Top of Provided material
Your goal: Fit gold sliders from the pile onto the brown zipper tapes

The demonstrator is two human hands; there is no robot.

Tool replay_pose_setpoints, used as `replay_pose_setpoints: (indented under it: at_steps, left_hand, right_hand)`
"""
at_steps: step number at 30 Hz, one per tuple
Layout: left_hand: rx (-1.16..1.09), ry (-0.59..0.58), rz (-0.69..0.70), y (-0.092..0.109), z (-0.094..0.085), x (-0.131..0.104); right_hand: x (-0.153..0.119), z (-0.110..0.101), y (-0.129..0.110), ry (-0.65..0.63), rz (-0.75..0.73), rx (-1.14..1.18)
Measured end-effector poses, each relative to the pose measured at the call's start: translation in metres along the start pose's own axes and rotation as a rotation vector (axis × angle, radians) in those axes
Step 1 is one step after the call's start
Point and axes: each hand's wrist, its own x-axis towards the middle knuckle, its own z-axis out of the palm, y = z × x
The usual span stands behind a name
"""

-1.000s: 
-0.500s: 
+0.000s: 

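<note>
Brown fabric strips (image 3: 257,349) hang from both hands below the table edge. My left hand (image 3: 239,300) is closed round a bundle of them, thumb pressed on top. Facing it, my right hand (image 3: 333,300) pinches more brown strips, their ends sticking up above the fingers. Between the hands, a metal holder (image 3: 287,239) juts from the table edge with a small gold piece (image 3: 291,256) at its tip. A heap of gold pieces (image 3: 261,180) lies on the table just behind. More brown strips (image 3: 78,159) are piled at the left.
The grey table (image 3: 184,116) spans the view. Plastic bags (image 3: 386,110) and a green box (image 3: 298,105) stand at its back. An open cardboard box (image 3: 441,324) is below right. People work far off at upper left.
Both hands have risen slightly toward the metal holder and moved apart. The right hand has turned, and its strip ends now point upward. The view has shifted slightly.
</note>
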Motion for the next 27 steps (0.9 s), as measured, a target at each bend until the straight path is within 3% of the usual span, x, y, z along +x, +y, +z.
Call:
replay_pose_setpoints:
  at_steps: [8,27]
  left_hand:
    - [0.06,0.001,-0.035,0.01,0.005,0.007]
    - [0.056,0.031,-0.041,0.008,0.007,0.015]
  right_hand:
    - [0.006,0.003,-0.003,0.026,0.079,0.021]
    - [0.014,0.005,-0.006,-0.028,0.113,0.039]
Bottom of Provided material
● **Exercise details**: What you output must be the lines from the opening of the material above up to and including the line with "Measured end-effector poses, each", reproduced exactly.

● **Expected answer**:
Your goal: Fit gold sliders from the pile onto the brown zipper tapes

The demonstrator is two human hands; there is no robot.

Tool replay_pose_setpoints, used as `replay_pose_setpoints: (indented under it: at_steps, left_hand, right_hand)`
"""
at_steps: step number at 30 Hz, one per tuple
Layout: left_hand: rx (-1.16..1.09), ry (-0.59..0.58), rz (-0.69..0.70), y (-0.092..0.109), z (-0.094..0.085), x (-0.131..0.104); right_hand: x (-0.153..0.119), z (-0.110..0.101), y (-0.129..0.110), ry (-0.65..0.63), rz (-0.75..0.73), rx (-1.14..1.18)
Measured end-effector poses, each relative to the pose measured at the call's start: translation in metres along the start pose's own axes and rotation as a rotation vector (axis × angle, radians) in those axes

The output is finished, and nothing else is needed.